--- Information provided Enclosed Below ---
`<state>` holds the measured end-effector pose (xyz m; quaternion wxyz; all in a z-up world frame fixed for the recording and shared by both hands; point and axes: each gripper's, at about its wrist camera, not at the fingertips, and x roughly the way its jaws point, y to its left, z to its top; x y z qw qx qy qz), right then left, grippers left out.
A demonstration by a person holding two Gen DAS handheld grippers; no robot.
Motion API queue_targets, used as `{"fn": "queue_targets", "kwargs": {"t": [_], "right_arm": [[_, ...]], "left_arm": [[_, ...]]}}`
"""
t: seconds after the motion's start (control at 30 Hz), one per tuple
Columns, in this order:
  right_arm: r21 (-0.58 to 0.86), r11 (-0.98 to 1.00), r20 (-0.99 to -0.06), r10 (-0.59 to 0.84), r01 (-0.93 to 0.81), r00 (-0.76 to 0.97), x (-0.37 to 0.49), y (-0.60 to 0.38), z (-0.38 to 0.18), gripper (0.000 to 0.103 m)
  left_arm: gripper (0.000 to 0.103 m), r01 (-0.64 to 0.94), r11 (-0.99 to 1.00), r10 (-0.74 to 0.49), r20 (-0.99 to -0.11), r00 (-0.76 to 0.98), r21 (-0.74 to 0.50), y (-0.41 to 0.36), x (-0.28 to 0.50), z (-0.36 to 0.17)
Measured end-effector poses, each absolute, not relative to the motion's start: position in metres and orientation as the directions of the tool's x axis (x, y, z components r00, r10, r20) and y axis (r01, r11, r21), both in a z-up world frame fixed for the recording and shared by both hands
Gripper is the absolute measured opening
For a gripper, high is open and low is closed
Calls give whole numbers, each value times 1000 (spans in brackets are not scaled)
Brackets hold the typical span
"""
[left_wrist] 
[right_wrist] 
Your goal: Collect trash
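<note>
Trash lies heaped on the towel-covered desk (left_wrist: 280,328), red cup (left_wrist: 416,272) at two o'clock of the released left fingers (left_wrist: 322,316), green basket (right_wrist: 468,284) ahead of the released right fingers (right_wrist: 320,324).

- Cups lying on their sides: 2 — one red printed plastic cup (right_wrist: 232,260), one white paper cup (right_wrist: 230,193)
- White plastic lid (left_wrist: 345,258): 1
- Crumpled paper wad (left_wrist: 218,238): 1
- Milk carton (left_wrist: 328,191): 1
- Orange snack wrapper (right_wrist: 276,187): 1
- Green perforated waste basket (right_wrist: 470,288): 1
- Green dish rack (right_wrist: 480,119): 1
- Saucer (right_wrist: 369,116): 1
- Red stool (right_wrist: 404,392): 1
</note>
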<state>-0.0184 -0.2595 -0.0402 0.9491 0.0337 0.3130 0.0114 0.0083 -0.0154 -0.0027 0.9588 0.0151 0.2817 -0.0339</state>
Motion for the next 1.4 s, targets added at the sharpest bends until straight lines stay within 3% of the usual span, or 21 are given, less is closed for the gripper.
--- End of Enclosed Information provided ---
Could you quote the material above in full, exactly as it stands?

- Task result:
`<state>` holds the measured end-effector pose (xyz m; quaternion wxyz; all in a z-up world frame fixed for the recording and shared by both hands; point and axes: each gripper's, at about its wrist camera, not at the fingertips, and x roughly the way its jaws point, y to its left, z to its top; x y z qw qx qy qz), right then left, grippers left out.
A demonstration by a person holding two Gen DAS handheld grippers; no robot.
Motion API queue_targets, used as `{"fn": "queue_targets", "kwargs": {"t": [_], "right_arm": [[_, ...]], "left_arm": [[_, ...]]}}`
"""
t: seconds after the motion's start (control at 30 Hz), one per tuple
Columns, in this order:
  right_arm: r21 (-0.58 to 0.86), r11 (-0.98 to 1.00), r20 (-0.99 to -0.06), r10 (-0.59 to 0.84), r01 (-0.93 to 0.81), r00 (-0.76 to 0.97), x (-0.37 to 0.49), y (-0.60 to 0.38), z (-0.38 to 0.18), gripper (0.000 to 0.103 m)
  left_arm: gripper (0.000 to 0.103 m), r01 (-0.64 to 0.94), r11 (-0.99 to 1.00), r10 (-0.74 to 0.49), r20 (-0.99 to -0.11), r00 (-0.76 to 0.98), r21 (-0.74 to 0.50), y (-0.41 to 0.36), x (-0.28 to 0.50), z (-0.36 to 0.17)
Measured end-effector poses, each absolute, not relative to the motion's start: position in metres and orientation as the directions of the tool's x axis (x, y, z components r00, r10, r20) and y axis (r01, r11, r21), both in a z-up world frame fixed for the recording and shared by both hands
Gripper is the absolute measured opening
For a gripper, high is open and low is closed
Calls give whole numbers, each value times 1000 (spans in brackets are not scaled)
Brackets hold the typical span
"""
[left_wrist] 
[right_wrist] 
Your goal: Collect trash
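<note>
Trash lies heaped on the towel-covered desk (left_wrist: 280,328), red cup (left_wrist: 416,272) at two o'clock of the released left fingers (left_wrist: 322,316), green basket (right_wrist: 468,284) ahead of the released right fingers (right_wrist: 320,324).

- Cups lying on their sides: 2 — one red printed plastic cup (right_wrist: 232,260), one white paper cup (right_wrist: 230,193)
- White plastic lid (left_wrist: 345,258): 1
- Crumpled paper wad (left_wrist: 218,238): 1
- Milk carton (left_wrist: 328,191): 1
- Orange snack wrapper (right_wrist: 276,187): 1
- Green perforated waste basket (right_wrist: 470,288): 1
- Green dish rack (right_wrist: 480,119): 1
- Saucer (right_wrist: 369,116): 1
- Red stool (right_wrist: 404,392): 1
</note>
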<state>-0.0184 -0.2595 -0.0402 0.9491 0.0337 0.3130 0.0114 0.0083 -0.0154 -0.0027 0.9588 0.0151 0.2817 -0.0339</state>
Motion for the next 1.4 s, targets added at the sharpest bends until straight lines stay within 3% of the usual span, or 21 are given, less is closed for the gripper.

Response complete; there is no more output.